Öyle ya... Bu kanun zaten IMF baskısıyla çıkacaksa neden ödün versin?
İşte bu aşamada, Türkiye tarafı başka bir eğilim ortaya koydu.
Özerk İhale Kurulu üyelerinin seçimi... İkincil mevzuatın yani yönetmeliklerin, genelgelerin hazırlanması ve yayınlanması gibi süre nedenleriyle, yasanın yürürlük tarihi 2004 başına bırakılabilirdi.
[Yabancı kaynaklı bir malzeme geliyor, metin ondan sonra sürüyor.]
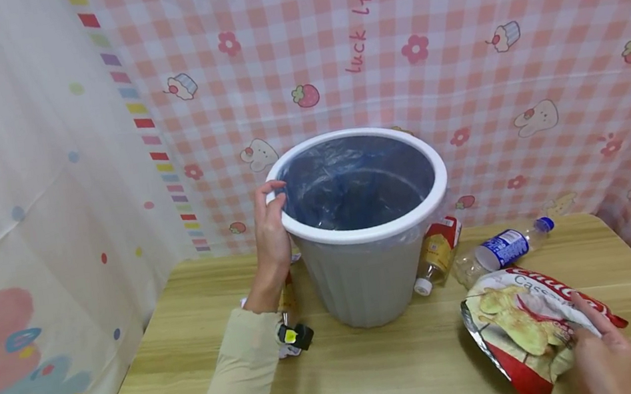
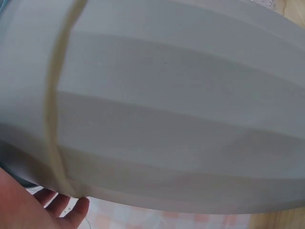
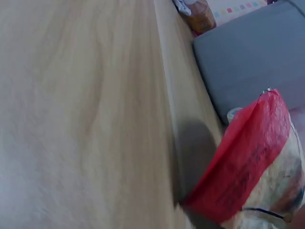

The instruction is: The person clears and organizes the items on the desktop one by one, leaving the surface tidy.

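Note:
A grey trash can (image 1: 363, 278) with a white rim stands upright on the table, lined with a thin bluish plastic bag (image 1: 341, 166). My left hand (image 1: 272, 226) grips its rim on the left side, fingertips over the edge. In the left wrist view the can's ribbed grey wall (image 2: 167, 105) fills most of the picture, and the fingers (image 2: 78, 210) show at the lower left. On the right, my right hand (image 1: 606, 351) holds a crumpled red and white chip bag (image 1: 526, 315) by its right side. The chip bag's red end (image 3: 243, 162) casts a shadow on the tabletop in the right wrist view.
Right of the can lie a bottle with a white cap (image 1: 437, 254) and a clear bottle with a blue label and cap (image 1: 504, 250). Partly hidden behind my left forearm is some brownish packaging (image 1: 287, 298). A checked cloth (image 1: 458, 89) hangs behind the wooden table (image 1: 377, 377).

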Action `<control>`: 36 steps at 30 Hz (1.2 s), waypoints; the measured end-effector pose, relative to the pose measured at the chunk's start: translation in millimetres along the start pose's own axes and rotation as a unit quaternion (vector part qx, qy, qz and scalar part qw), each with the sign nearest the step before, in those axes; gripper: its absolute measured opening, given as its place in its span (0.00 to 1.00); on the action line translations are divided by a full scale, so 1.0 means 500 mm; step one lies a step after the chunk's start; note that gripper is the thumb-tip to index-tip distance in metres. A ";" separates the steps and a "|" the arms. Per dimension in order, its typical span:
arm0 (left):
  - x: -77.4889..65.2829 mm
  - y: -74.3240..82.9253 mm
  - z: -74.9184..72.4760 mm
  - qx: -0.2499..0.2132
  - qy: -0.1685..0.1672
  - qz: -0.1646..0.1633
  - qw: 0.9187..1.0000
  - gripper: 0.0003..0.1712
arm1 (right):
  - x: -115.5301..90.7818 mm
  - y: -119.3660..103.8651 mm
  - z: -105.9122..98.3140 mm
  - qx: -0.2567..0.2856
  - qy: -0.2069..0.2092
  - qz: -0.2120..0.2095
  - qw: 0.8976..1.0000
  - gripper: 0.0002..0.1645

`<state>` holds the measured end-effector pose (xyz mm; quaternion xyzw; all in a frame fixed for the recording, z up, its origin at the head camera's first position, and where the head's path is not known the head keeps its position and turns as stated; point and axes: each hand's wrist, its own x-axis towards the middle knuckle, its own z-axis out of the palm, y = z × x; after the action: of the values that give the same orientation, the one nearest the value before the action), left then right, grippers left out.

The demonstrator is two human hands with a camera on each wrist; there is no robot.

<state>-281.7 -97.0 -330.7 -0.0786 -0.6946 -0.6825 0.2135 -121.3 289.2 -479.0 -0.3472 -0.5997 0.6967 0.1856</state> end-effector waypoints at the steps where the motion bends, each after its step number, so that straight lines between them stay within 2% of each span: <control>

O zaman AB ile bu bağlamdaki anlaşma için zaman kazanılacaktı.
Türkiye de "köşeye sıkışmış olma" konumundan kurtulacaktı.
Şimdi o aşamadayız.
Görüşmeler yeniden başlıyor...
Türkiye, kendi yararlarını iyi korumalı...
Ayrıca anlaşma tasarısı "Türkiye'yi ileride tam üye olacak bir ülke gibi değil de üçüncü taraf görür gibi" yazılmış.
Değişmeli...
AB ülkeleri, belirli bir büyüklüğe kadar ihaleleri sadece ulusal firmalara verebiliyor.
Türkiye de böyle bir düzenleme yaptı.
AB'ye kabul ettirebilmeli...
İhale Yasası'nı sadece "soyuluyoruz" psikolojisiyle değil... Böyle boyutlarla da görerek tartışmalıyız.